WORK ITEM>
Without a single alteration, write the listing out again.

DATA SECTION>
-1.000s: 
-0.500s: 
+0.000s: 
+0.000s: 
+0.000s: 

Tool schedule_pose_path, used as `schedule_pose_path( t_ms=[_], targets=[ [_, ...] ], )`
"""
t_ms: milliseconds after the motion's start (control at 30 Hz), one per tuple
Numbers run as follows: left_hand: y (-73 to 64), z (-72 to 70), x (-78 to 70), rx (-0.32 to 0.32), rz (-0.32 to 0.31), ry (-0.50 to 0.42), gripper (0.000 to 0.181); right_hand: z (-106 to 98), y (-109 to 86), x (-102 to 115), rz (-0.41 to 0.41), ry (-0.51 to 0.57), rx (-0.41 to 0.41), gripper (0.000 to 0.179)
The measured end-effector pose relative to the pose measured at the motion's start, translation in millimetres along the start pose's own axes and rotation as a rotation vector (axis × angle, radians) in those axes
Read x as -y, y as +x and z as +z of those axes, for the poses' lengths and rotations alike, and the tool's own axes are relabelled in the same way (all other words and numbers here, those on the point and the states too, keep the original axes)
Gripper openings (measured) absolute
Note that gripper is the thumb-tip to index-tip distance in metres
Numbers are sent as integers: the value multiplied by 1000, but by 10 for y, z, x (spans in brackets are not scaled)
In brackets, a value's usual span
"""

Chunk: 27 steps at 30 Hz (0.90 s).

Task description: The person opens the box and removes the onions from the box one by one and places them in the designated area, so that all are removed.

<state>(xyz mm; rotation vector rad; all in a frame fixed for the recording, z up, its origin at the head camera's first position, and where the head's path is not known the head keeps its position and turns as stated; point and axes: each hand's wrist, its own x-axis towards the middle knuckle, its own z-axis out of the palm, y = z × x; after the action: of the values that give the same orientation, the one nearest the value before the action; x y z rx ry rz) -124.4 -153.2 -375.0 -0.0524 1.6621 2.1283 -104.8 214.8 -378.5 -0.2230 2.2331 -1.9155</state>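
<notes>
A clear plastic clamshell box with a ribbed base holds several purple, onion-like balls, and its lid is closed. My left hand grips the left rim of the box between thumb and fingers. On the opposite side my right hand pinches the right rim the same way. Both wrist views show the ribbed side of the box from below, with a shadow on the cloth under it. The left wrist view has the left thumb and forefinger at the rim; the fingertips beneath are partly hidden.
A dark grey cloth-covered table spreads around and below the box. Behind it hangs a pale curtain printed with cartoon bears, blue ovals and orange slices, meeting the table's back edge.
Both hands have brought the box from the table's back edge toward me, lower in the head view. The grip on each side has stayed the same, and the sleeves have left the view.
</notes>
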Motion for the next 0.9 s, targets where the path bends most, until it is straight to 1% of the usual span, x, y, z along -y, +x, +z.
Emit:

COMPLETED TASK>
-1.000s: 
-0.500s: 
+0.000s: 
+0.000s: 
+0.000s: 

Tool schedule_pose_path, used as `schedule_pose_path( t_ms=[_], targets=[ [_, ...] ], )`
"""
t_ms: milliseconds after the motion's start (control at 30 Hz), one per tuple
Numbers run as follows: left_hand: y (-73 to 64), z (-72 to 70), x (-78 to 70), rx (-0.32 to 0.32), rz (-0.32 to 0.31), ry (-0.50 to 0.42), gripper (0.000 to 0.181); right_hand: z (-106 to 98), y (-109 to 86), x (-102 to 115), rz (-0.41 to 0.41), ry (-0.51 to 0.57), rx (-0.41 to 0.41), gripper (0.000 to 0.179)
The measured end-effector pose relative to the pose measured at the motion's start, translation in millimetres along the start pose's own axes and rotation as a rotation vector (axis × angle, radians) in those axes
Read x as -y, y as +x and z as +z of those axes, for the poses' lengths and rotations alike, and the tool's own axes are relabelled in the same way (all other words and numbers here, those on the point and the states too, keep the original axes)
Gripper openings (measured) absolute
Note that gripper is the thumb-tip to index-tip distance in metres
Numbers are sent as integers: the value multiplied by 1000, but by 10 for y, z, x (spans in brackets are not scaled)
In brackets, a value's usual span
"""

Chunk: 27 steps at 30 Hz (0.90 s).

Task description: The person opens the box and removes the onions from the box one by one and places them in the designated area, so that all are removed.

<state>(xyz mm; rotation vector rad; all in a frame fixed for the recording, z up, its origin at the head camera's first position, and where the head's path is not known the head keeps its position and turns as stated; point and axes: each hand's wrist, its own x-axis towards the middle knuckle, its own z-axis out of the palm, y = z × x; after the action: of the values that give the same orientation, the one nearest the value before the action; x y z rx ry rz) -124.4 -153.2 -375.0 -0.0524 1.6621 2.1283 -104.8 214.8 -378.5 -0.2230 2.2331 -1.9155</state>
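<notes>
A clear plastic clamshell box with a ribbed base holds several purple, onion-like balls, and its lid is closed. My left hand grips the left rim of the box between thumb and fingers. On the opposite side my right hand pinches the right rim the same way. Both wrist views show the ribbed side of the box from below, with a shadow on the cloth under it. The left wrist view has the left thumb and forefinger at the rim; the fingertips beneath are partly hidden.
A dark grey cloth-covered table spreads around and below the box. Behind it hangs a pale curtain printed with cartoon bears, blue ovals and orange slices, meeting the table's back edge.
Both hands have brought the box from the table's back edge toward me, lower in the head view. The grip on each side has stayed the same, and the sleeves have left the view.
</notes>
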Motion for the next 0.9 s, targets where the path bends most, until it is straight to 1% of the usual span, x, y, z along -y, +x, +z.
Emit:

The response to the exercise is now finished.